When running a basic Linux OS, I found that there are a few extra helpful packages to add to the root filesystem. Launch the root filesystem configuration editor:

~/artyA7_linux/artyA7_os$ petalinux-config -c rootfs

And enable the following:

• Filesystem packages > base > [*] base-files
• Filesystem packages > base > [*] netbase
• Filesystem packages > base > [*] init-ifupdown
• Filesystem packages > base > [*] iproute2
• Filesystem packages > base > [*] util-linux
• Filesystem packages > console > network > ethtool > [*] ethtool
• Filesystem packages > console > network > dropbear > [*] dropbear
• Filesystem packages > console > utils > grep > [*] grep
• Filesystem packages > devel > make > [*] make
• Filesystem packages > network > ntp > [*] ntp

Configure Device Tree

PetaLinux will auto-generate all of the complete device tree nodes required for the MicroBlaze itself, but not the IPs connected via the AXI interconnect.

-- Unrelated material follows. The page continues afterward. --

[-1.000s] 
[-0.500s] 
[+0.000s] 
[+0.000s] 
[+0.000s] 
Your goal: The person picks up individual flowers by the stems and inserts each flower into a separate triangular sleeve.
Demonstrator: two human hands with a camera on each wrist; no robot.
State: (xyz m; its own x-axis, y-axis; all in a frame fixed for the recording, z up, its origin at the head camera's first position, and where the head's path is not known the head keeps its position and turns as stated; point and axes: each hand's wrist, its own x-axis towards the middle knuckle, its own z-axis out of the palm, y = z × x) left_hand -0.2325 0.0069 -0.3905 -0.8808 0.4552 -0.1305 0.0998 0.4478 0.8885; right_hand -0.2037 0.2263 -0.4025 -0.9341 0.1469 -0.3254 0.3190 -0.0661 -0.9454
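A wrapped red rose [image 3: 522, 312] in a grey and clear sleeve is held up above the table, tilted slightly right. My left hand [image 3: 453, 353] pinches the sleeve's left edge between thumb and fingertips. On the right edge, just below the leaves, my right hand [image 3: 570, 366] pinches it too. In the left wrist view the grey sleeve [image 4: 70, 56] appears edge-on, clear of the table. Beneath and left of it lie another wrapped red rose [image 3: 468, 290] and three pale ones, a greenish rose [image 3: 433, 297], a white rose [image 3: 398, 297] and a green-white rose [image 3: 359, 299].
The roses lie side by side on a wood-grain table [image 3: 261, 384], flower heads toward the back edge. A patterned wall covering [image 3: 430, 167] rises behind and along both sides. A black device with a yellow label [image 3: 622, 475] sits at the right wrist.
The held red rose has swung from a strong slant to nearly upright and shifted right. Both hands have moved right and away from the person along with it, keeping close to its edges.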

While peripherals such as the AXI GPIO for the Arduino header just won't be visible to the Linux OS, the AXI EthernetLite missing will prevent the whole system from being able to boot.

Add the device tree node for the Ethernet, otherwise the Arty-A7 boot process will fail right after loading the device tree when trying to run the kernel with a very nondescript error (User vector_exception ### ERROR ### Please RESET the board ###) since the kernel can't find the Ethernet hardware to attach to that it knows should be there.

~/artyA7_linux/artyA7_os$ gedit ./project-spec/meta-user/recipes-bsp/device-tree/files/system-user.dtsi

Add the following hardware node:

/include/ "system-conf.dtsi"
/ {
};

&axi_ethernetlite_0 {
  local-mac-address = [00 0a 35 00 01 22];
  phy-handle = <&phy0>;
  xlnx,has-mdio = <0x1>;
  mdio {
    #address-cells = <1>;
    #size-cells = <0>;
    phy0: phy@1 {
      device_type = "ethernet-phy";
      reg = <1>;
    };
  };
};

Save and close the system-user.dtsi file.

Build PetaLinux Project

Finally build the PetaLinux project:

~/artyA7_linux/artyA7_os$ petalinux-build

This is a pretty light design so the build should only take a few minutes (depending on the specs of your host PC).

Test Linux Image with QEMU

Before going through the steps of uploading the Linux image to the Arty board, the QEMU emulator can be used to boot it on the host PC:

~/artyA7_linux/artyA7_os$ petalinux-boot --qemu --kernel

To exit the emulator, press crtl+A then X.

Test Linux Image on the Arty-A7

There is an option to also test the Linux image on the Arty-A7 hardware prior to packing it into a boot binary and SD card image.

Connect the Arty-A7 board to the host PC and open a serial terminal window (i.e. Putty or TeraTerm) at 9600 baud.

From the host PC command line, boot the Arty-A7 over JTAG and program the FPGA bitstream onto it:

~/artyA7_linux/artyA7_os$ cd ./images/linux/
~/artyA7_linux/artyA7_os/images/linux$ petalinux-boot --jtag --fpga

Then boot the Linux kernel:

~/artyA7_linux/artyA7_os/images/linux$ petalinux-boot --jtag --kernel

You'll then see the Linux boot process on the serial terminal from the Arty.

Note: The Ethernet network, eth0, doesn't show up here only because I hadn't plugged the cable in yet.